Tuesday, 14 January 2020
Hall B (Boston Convention and Exhibition Center)
In the Northern Hemisphere cool-season, surface temperature and pressure anomalies can be present up to 60 days following the central date of a Sudden Stratospheric Warming (SSW). Preliminary results show the spatial extent and timing of the greatest impacts are widely variable and dependent on several factors, including SSW-type (split or displacement), decade (before or after 2000), stratospheric preconditioning, stratospheric polar vortex location, and climate modes (e.g., SOI, PDO, PNA, QBO, etc.). The research presented considers the magnitude of the peak 10-hPa polar cap (75-90˚N area-weighted average) temperature anomaly, the magnitude of the zonal-mean zonal wind, and the duration of the wind reversal during SSW events on the timing of cold air outbreaks (CAO) over the contiguous United States. The United States is partitioned into seven areas defined by the National Centers for Environmental Information (NCEI) climate regions. For this study, a CAO is defined by a three-day period that begins on the first day when a regional temperature anomaly is ≤ -1.25 standard deviations from climatology in any 3-day period from SSW onset to 60-days after.
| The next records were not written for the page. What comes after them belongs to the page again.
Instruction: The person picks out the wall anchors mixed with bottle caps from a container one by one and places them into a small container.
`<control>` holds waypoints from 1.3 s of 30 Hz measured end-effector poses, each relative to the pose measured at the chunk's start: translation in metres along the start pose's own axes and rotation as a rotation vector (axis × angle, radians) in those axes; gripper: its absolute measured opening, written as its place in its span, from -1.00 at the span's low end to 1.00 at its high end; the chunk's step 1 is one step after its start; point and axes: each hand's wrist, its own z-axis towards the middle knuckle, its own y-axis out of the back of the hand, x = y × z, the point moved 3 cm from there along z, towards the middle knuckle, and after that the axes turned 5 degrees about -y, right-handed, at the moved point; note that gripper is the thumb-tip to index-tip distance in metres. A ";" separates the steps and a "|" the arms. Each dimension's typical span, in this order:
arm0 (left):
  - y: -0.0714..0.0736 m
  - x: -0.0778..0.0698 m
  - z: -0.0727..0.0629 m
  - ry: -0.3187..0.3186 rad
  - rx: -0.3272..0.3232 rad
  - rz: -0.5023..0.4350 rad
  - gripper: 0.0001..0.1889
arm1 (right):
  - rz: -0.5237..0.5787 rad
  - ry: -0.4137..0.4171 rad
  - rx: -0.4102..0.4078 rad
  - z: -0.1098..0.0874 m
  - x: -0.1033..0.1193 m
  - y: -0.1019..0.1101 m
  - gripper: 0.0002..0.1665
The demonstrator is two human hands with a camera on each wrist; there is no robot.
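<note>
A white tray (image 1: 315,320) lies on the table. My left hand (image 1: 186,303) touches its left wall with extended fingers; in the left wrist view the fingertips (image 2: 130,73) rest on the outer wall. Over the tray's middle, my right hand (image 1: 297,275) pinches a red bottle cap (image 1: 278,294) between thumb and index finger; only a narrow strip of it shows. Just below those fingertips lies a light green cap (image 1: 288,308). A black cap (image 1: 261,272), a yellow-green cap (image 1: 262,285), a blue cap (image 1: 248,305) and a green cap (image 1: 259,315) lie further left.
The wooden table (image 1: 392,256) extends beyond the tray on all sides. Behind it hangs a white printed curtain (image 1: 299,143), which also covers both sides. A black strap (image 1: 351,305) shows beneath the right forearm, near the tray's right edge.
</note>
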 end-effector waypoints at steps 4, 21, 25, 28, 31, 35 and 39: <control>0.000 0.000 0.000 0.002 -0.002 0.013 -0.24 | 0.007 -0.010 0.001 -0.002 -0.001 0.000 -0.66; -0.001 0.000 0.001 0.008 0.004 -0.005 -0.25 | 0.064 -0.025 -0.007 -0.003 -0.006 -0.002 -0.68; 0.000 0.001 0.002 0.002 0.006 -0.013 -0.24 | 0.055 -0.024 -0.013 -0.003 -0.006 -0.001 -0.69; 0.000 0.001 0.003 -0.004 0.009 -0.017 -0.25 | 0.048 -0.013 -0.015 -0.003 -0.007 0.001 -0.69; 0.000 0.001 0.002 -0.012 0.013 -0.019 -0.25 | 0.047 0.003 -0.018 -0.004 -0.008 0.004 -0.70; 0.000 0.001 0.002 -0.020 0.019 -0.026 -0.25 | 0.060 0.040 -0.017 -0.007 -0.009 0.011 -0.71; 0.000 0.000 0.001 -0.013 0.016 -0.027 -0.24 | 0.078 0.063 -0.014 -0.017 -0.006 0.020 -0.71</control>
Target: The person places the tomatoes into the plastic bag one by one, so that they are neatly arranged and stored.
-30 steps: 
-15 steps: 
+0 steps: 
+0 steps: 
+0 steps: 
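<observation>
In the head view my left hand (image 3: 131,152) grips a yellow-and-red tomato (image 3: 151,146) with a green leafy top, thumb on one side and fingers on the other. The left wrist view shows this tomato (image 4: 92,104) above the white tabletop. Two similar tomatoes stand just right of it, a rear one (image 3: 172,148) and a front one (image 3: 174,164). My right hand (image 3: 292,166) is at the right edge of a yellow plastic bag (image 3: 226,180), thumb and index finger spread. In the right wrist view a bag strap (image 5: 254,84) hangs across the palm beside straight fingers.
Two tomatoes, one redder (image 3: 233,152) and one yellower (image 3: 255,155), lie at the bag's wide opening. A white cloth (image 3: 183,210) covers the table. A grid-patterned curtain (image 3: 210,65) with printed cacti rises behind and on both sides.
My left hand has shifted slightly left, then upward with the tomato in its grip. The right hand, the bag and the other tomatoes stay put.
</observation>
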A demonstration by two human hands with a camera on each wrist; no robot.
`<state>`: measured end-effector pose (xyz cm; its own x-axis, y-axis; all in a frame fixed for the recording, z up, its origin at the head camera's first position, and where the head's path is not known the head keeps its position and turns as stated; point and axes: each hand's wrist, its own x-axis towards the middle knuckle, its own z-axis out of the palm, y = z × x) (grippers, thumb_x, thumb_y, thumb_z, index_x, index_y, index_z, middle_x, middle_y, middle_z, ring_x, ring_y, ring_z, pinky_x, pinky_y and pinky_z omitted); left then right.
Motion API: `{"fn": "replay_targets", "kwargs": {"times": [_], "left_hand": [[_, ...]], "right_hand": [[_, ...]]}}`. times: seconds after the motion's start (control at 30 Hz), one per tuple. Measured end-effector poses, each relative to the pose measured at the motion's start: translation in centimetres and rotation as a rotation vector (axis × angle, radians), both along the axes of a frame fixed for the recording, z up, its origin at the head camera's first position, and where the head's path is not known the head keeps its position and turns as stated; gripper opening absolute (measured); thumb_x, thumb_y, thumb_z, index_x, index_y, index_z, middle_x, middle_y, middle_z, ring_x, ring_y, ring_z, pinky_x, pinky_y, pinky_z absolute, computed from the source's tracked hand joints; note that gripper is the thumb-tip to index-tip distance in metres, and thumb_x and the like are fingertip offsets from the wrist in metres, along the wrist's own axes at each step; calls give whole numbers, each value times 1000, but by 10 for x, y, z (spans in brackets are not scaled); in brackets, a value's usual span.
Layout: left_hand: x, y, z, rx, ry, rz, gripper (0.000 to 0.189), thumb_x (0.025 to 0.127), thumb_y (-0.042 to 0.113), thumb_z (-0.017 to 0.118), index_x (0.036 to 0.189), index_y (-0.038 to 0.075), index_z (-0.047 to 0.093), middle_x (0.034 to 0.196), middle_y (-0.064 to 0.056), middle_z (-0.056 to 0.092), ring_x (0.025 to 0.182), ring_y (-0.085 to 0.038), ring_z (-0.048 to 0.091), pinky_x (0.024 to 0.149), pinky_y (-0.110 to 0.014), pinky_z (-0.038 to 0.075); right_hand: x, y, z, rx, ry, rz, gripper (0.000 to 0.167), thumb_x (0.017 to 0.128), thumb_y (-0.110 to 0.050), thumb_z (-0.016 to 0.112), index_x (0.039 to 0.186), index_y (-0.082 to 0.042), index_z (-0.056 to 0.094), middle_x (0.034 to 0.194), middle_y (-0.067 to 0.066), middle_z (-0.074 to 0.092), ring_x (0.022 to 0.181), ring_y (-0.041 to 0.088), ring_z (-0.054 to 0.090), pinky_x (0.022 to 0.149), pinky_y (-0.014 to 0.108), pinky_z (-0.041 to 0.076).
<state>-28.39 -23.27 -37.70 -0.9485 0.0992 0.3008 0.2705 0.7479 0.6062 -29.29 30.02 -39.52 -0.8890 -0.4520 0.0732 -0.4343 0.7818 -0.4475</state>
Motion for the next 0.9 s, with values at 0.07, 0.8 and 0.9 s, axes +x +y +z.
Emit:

The results show there is a large variability in the timing and magnitude of SSW-associated CAO based on SSW characteristics. These SSW-associated CAOs are compared to CAOs that occurred in non-SSW years as well as anomalous warm events. The analysis is presented in the context of our current understanding of the dynamics and impacts of weak vortex conditions on the tropospheric flow with an emphasis on impacts in the United States.